### To do
Return exactly those lines of the material below that fall between the line holding "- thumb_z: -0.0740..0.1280" and the line holding "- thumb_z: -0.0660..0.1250", inclusive.

### Given material

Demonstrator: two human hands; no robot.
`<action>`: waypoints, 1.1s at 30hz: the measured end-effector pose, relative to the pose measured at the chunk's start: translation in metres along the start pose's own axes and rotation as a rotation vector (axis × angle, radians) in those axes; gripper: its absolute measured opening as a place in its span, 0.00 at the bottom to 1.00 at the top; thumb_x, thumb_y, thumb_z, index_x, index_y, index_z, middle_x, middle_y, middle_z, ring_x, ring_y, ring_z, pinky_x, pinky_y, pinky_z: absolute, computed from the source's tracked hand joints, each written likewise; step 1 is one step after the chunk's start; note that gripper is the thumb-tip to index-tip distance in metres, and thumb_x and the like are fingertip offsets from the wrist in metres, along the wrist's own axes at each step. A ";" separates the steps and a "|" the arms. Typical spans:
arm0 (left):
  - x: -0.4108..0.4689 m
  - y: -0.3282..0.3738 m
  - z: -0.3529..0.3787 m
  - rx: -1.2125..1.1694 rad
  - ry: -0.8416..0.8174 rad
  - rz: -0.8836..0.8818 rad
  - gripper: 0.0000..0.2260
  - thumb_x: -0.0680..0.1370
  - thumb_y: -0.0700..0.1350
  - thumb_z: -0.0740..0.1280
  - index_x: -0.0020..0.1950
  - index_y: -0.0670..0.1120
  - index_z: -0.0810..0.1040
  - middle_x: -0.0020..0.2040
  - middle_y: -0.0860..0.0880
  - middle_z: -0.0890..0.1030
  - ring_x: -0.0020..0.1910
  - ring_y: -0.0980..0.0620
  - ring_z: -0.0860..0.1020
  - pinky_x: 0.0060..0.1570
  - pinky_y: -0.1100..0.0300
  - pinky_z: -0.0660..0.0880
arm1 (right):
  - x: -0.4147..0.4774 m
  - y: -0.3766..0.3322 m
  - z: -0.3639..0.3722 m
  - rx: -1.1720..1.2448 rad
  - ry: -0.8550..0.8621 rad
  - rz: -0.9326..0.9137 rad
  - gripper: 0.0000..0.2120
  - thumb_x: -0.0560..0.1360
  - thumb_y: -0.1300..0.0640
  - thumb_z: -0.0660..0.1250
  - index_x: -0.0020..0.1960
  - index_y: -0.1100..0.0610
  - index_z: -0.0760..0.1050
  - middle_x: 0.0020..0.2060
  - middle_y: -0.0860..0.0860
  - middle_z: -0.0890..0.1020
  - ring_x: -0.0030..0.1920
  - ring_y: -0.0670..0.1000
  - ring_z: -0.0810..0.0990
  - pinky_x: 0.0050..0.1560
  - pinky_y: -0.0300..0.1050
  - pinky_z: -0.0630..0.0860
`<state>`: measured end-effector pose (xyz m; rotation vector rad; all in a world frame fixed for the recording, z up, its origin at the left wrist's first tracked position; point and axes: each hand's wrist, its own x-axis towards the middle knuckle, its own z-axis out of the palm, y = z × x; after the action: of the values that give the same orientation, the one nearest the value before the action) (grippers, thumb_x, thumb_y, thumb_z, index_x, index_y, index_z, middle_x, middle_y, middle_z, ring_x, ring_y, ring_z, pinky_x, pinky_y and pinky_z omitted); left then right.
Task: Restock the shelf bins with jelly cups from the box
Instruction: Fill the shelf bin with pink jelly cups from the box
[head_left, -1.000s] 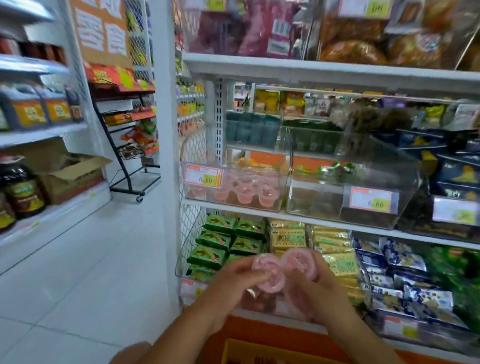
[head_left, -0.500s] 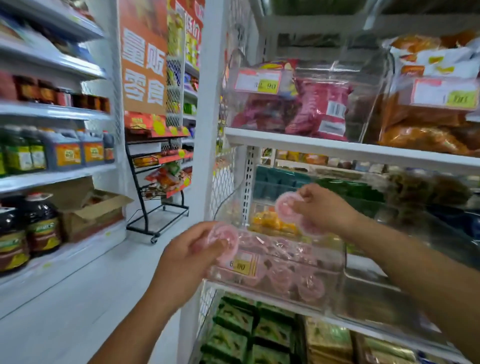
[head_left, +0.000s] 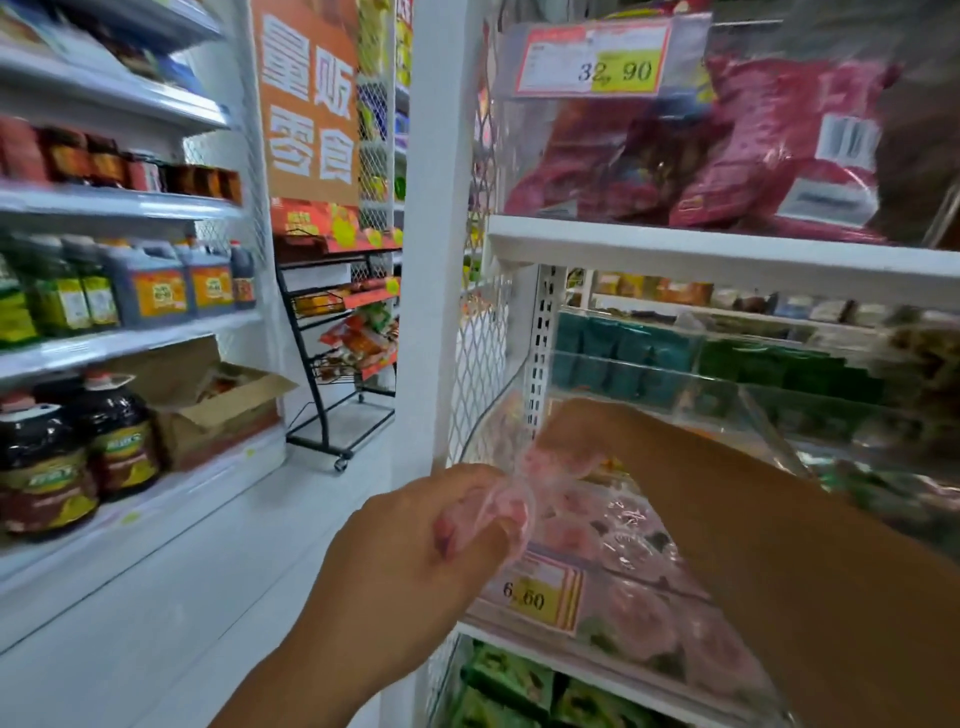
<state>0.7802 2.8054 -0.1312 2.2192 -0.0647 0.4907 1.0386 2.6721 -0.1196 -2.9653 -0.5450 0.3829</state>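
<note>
The left hand (head_left: 410, 556) curls its fingers (head_left: 457, 480) round a small pink jelly cup (head_left: 496, 512) just beside the clear plastic shelf bin (head_left: 597, 569), while the right hand (head_left: 582, 431) pinches a second pink jelly cup (head_left: 558, 462) over that bin.

The jelly cup (head_left: 498, 514) was thin, translucent pink plastic, glossy, with crinkled film. The bin (head_left: 613, 582) was clear hard plastic, shiny with glare, and a paper price label (head_left: 540, 597) was stuck on its front edge. The shelf (head_left: 727, 254) looked like smooth white painted metal, as did the side mesh (head_left: 478, 374). The cardboard box (head_left: 218, 415) was matt brown. The red bags (head_left: 769, 140) were glossy film.
</note>
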 end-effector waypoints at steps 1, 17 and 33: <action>0.000 0.000 0.000 -0.008 -0.002 -0.005 0.20 0.64 0.70 0.57 0.55 0.73 0.72 0.48 0.67 0.81 0.47 0.63 0.80 0.52 0.55 0.78 | -0.004 -0.002 0.001 0.067 -0.016 0.002 0.18 0.81 0.50 0.58 0.69 0.54 0.71 0.63 0.51 0.78 0.58 0.52 0.77 0.60 0.45 0.70; -0.004 -0.006 0.005 0.028 0.010 -0.031 0.20 0.69 0.68 0.58 0.61 0.72 0.71 0.53 0.68 0.79 0.49 0.67 0.78 0.54 0.58 0.77 | -0.023 0.006 -0.013 -0.054 0.117 -0.025 0.12 0.78 0.56 0.66 0.57 0.63 0.79 0.48 0.56 0.82 0.46 0.54 0.83 0.38 0.41 0.80; -0.003 -0.008 0.008 -0.025 -0.005 -0.056 0.26 0.66 0.71 0.58 0.63 0.69 0.72 0.57 0.66 0.79 0.53 0.64 0.78 0.57 0.55 0.76 | -0.036 0.023 0.008 0.203 0.027 0.071 0.18 0.76 0.67 0.66 0.66 0.61 0.75 0.55 0.57 0.79 0.51 0.56 0.81 0.53 0.47 0.79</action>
<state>0.7815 2.8045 -0.1428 2.1915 -0.0118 0.4516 1.0118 2.6381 -0.1230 -2.7946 -0.3743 0.3797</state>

### Solution to this problem
  - thumb_z: -0.0740..0.1280
  - index_x: -0.0020..0.1950
  - index_y: -0.0670..0.1120
  - index_z: -0.0810..0.1040
  - middle_x: -0.0020..0.2040
  - middle_y: -0.0860..0.0880
  - middle_z: -0.0890..0.1030
  - ring_x: -0.0020..0.1910
  - ring_y: -0.0980..0.0620
  - ring_z: -0.0860..0.1020
  - pinky_x: 0.0060..0.1570
  - pinky_y: -0.1100..0.0300
  - pinky_z: -0.0660..0.0880
arm1 (right):
  - x: -0.4147..0.4774 m
  - y: -0.3766..0.3322 m
  - z: -0.3639..0.3722 m
  - rx: -1.1720..1.2448 rad
  - ry: -0.8550..0.8621 rad
  - rz: -0.9326..0.9137 rad
  - gripper: 0.0000..0.2120
  - thumb_x: -0.0560..0.1360
  - thumb_y: -0.1300..0.0640
  - thumb_z: -0.0660..0.1250

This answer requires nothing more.